# how do i get .tivo files to play on windows media center?



## tootal2 (Oct 14, 2005)

I can only play them with windows media player. how do i get them to play on windows media center? 

thanks


----------



## MickeS (Dec 26, 2002)

http://www.dvd-ripping.biz/tivo-to-dvd.html

See step 2.


----------



## dianebrat (Jul 6, 2002)

MickeS said:


> http://www.dvd-ripping.biz/tivo-to-dvd.html
> 
> See step 2.


Honestly, that's at least a few more steps then should be needed to do it, there's no reason Tivo couldn't do a WMC plugin that asks for your MAK if they wanted. In fact several years ago they had an already obsolete version of the Tivo Desktop that did just that, they just don't appear to have kept it up.

Diane


----------



## greg_burns (May 22, 2004)

Download the .tivo file to your PC (using TivoDesktop), then use this app to free the .mpg file. (It is simliar to DirectShow Dump mention in the instructions above, but using TivoDecode instead.)

TiVo Decoder GUI

Or download kmttg, it does it all in one place.


----------



## tootal2 (Oct 14, 2005)

MickeS said:


> http://www.dvd-ripping.biz/tivo-to-dvd.html
> 
> See step 2.


why would i want to make tivo files into dvds when i have 5 tb on my desktop computer? also dvds are not hd. also my drives are in removable drive trays. so its easy to add more space.


----------



## greg_burns (May 22, 2004)

tootal2 said:


> why would i want to make tivo files into dvds when i have 5 tb on my desktop computer? also dvds are not hd. also my drives are in removable drive trays. so its easy to add more space.


I agree, you wouldn't. But you do want the mpg file to be "freeed" from the tivo wrapper. The is what TivoDecode does for you.

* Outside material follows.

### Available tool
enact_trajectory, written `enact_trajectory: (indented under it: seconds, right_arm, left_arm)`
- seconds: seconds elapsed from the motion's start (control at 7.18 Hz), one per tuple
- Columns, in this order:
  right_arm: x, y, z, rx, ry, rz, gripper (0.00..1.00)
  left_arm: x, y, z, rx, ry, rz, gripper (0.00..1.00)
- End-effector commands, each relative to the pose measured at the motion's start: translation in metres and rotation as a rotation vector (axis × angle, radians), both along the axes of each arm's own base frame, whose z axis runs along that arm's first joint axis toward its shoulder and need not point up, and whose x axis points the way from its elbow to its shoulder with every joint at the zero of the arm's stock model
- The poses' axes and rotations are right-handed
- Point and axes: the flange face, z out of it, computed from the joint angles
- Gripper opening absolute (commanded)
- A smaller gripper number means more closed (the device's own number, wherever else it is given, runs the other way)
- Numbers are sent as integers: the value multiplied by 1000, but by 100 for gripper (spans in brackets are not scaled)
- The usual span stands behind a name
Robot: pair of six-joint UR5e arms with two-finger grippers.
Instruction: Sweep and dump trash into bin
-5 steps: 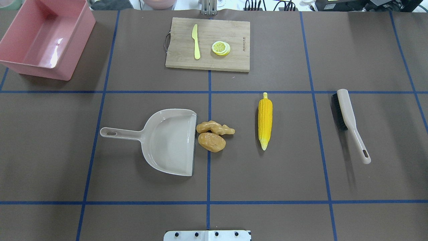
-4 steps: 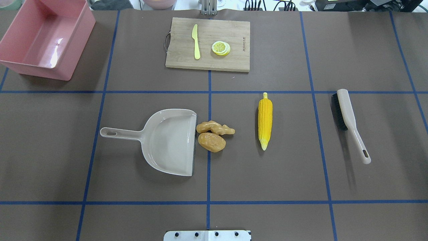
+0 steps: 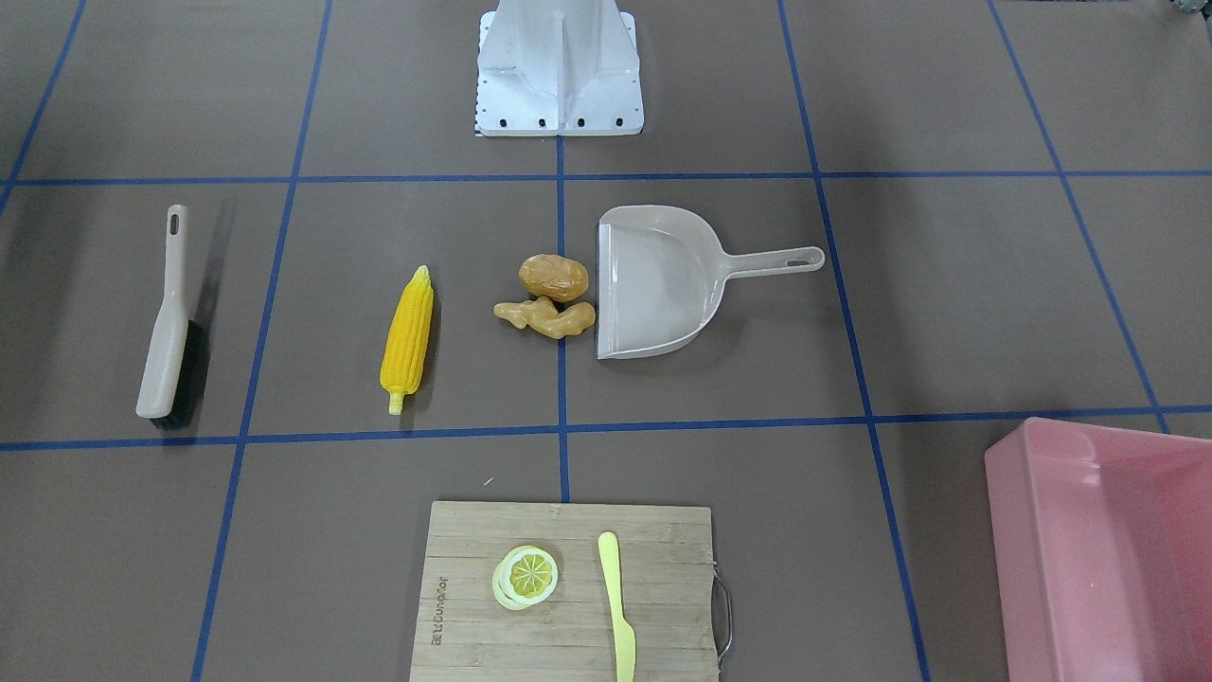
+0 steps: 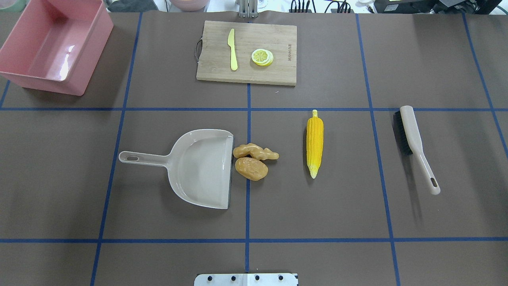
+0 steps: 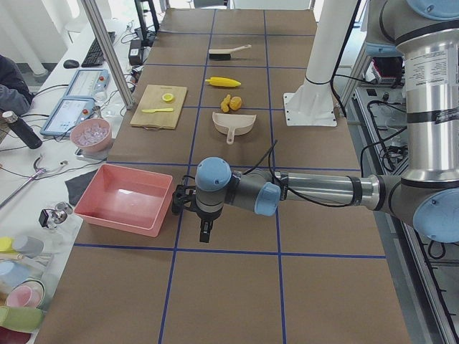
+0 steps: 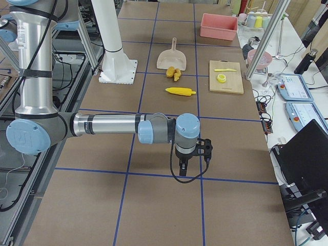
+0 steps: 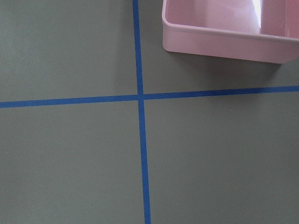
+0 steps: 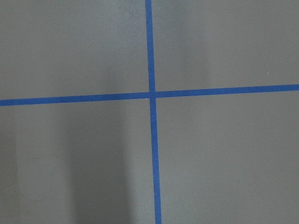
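The yellow corn cob [image 4: 314,143] lies right of the table's middle. The golden-brown potato [image 4: 251,168] and the knobbly ginger root [image 4: 255,152] lie together against the open mouth of the beige dustpan [image 4: 202,167]. The pink bin [image 4: 39,82] stands at the far left corner and also shows in the left wrist view [image 7: 219,42]. My left gripper [image 5: 205,233] hangs over the table near the bin. My right gripper [image 6: 183,166] hangs over bare table, far from the corn. Both show only in the side views, so I cannot tell whether they are open or shut.
A beige hand brush [image 4: 414,147] with black bristles lies at the right. A wooden cutting board [image 4: 278,73] at the back centre holds a yellow knife [image 4: 232,49] and a lemon slice [image 4: 262,57]. The white robot base [image 3: 559,71] stands at the near edge.
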Motion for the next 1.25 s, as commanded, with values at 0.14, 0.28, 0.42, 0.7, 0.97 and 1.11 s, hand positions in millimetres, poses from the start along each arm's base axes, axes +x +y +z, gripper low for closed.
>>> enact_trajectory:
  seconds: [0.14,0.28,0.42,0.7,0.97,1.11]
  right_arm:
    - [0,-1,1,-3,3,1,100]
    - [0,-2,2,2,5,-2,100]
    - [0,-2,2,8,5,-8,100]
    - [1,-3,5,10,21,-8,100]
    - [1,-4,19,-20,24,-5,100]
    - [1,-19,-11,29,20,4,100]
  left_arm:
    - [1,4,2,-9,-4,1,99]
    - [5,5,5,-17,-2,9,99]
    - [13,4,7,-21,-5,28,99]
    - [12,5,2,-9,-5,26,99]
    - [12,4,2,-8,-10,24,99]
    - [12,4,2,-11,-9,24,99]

I assume Windows Media Center doesn't like to use the tivo dll filter and that is why it won't play there but will in Windows Media Player.

You may then run into problems playing the raw mpg depending on what mpeg-2 decoder you have installed. But first things first.

I've had luck freeing the mpg and then playing them using Windows Media Center via my XBOX 360 across the network. YMMV.


----------



## MickeS (Dec 26, 2002)

tootal2 said:


> why would i want to make tivo files into dvds when i have 5 tb on my desktop computer? also dvds are not hd. also my drives are in removable drive trays. so its easy to add more space.


Step 2 just makes the .tivo file into a regular .mpeg file that can be played in Media Center.


----------



## greg_burns (May 22, 2004)

MickeS said:


> Step 2 just makes the .tivo file into a regular .mpeg file that can be played in Media Center.


I too missed that you said to see step #2. 

FYI, here is a good reason to NOT bother with DirectShow Dump (anymore) and just use TivoDecode GUI instead...

http://www.tivocommunity.com/tivo-vb/showthread.php?t=326142


----------



## MickeS (Dec 26, 2002)

greg_burns said:


> I too missed that you said to see step #2.
> 
> FYI, here is a good reason to NOT bother with DirectShow Dump (anymore) and just use TivoDecode GUI instead...
> 
> http://www.tivocommunity.com/tivo-vb/showthread.php?t=326142


Thanks, I have not tried TiVoDecode myself I believe. I second the vote for kmttg, probably easiest "all in one" solution.


----------



## greg_burns (May 22, 2004)

MickeS said:


> Thanks, I have not tried TiVoDecode myself I believe. I second the vote for kmttg, probably easiest "all in one" solution.


As you are aware, I'm sure, kmttg is using TivoDecode behind the scenes. :up:


----------